DEI is for the people who listen to podcasts that highlight our struggle but are unwilling to set aside their convenience for a program that would put us on equal footing.

As a person from an equity-deserving community, it is very important to state that I am not looking for validation from white audiences. I don’t need to be told I am “worthy” or “good.” Plenty of well-meaning, left-leaning folks think that we, as equity-seeking people, are vying for their approval and acceptance. We are not. We know we’re capable and clever. We’ve been subverting and resisting systems meant to eliminate us for centuries. Even you, dear reader and ally—we don’t need your approval. What we need is your humility. 

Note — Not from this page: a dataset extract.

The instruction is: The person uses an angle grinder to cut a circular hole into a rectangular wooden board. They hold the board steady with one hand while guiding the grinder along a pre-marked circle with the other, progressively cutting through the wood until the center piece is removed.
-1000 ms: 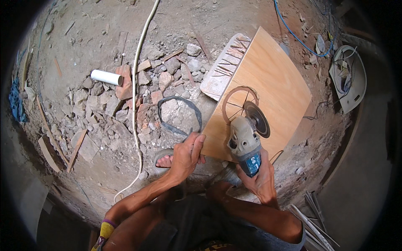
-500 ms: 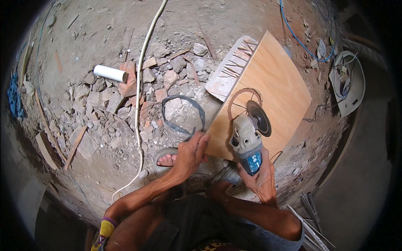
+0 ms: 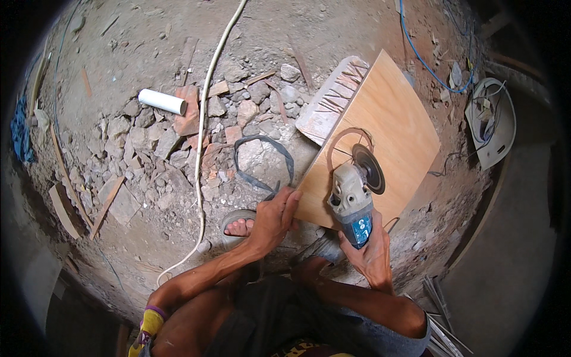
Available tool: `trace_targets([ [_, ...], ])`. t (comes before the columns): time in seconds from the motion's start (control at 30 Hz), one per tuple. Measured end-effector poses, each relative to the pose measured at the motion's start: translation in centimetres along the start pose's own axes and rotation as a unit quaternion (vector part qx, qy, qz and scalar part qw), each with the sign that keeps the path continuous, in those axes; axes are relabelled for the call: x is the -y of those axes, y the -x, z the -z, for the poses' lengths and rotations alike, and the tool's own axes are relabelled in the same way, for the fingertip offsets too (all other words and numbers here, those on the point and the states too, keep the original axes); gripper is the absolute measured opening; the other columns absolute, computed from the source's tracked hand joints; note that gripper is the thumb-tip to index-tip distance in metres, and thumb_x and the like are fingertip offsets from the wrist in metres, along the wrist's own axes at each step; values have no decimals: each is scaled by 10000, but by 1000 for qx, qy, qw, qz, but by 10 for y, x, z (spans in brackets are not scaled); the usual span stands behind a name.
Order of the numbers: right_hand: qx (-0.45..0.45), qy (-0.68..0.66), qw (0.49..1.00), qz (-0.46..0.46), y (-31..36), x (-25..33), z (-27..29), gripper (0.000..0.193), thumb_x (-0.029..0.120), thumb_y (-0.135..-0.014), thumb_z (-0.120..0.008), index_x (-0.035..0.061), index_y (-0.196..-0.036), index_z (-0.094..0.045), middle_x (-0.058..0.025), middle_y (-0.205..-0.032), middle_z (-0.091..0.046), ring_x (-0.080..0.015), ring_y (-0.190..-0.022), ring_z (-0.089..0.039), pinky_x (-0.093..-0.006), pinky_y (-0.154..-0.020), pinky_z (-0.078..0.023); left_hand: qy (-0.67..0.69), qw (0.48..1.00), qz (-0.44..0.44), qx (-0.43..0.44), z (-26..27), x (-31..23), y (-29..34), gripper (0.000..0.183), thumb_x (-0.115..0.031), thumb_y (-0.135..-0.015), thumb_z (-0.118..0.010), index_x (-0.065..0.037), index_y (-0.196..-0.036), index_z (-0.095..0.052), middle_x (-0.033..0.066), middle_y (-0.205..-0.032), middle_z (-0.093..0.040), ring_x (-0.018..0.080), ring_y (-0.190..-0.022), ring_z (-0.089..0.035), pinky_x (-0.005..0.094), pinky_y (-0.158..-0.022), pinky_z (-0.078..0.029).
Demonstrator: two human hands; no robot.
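Only the head view itself has drifted since the earlier frame: rubble (image 3: 146, 140) and white pipe (image 3: 162, 102) sit a bit farther right, while hands, grinder and board keep about the same arrangement. From my remote seat, I've got the left hand (image 3: 275, 220) pinching the plywood board (image 3: 407, 125) at its near-left edge, right hand (image 3: 372, 251) wrapped round the angle grinder (image 3: 352, 199). Its disc (image 3: 373, 171) is over the board, right beside a dark circular mark (image 3: 331, 153); can't honestly tell if it's touching wood. Board's left edge overlaps a pale slab (image 3: 318, 122).
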State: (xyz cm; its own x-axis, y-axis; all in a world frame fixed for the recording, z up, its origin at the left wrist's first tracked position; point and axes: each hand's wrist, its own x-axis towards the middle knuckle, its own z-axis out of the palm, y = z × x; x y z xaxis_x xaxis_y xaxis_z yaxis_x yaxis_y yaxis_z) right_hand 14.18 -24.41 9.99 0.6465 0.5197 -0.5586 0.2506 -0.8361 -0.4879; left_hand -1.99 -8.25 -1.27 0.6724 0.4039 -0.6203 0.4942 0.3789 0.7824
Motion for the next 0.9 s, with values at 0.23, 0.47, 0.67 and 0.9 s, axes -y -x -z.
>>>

I once had a university professor tell me he marked me harder than other students to prepare me for the “real world,” since society wanted to see Indigenous people fail. This was a liberal, left-leaning man, who would most definitely wear an orange shirt and a pink pussy hat, telling me he was “just looking out for me.” 

You see, DEI, in my humble and jaded opinion, is not meant to change the behaviour of overt racists and misogynists. It’s not for the people who revel in stripping rights away from vulnerable people. I don’t think there is a policy or seminar on this Earth that could change the minds of folks who seek to harm—although good policy might lessen the harm. DEI is for the people who think they’ve got us figured out because they follow BIPOC influencers or listen to podcasts that highlight our struggle but are unwilling to set aside their convenience, feelings, and ambitions for a program, policy, or process that would put us on equal footing. DEI is for the people grumbling about why they did not get that job or promotion they wanted because it was designated for an equity-seeking candidate, as they straighten their pride flag lapel pin.

If, dear reader, you find my tone aggressive, or pushy, then I suggest that you get yourself to a DEI seminar to understand why I am so pissed off—before they’re all gone.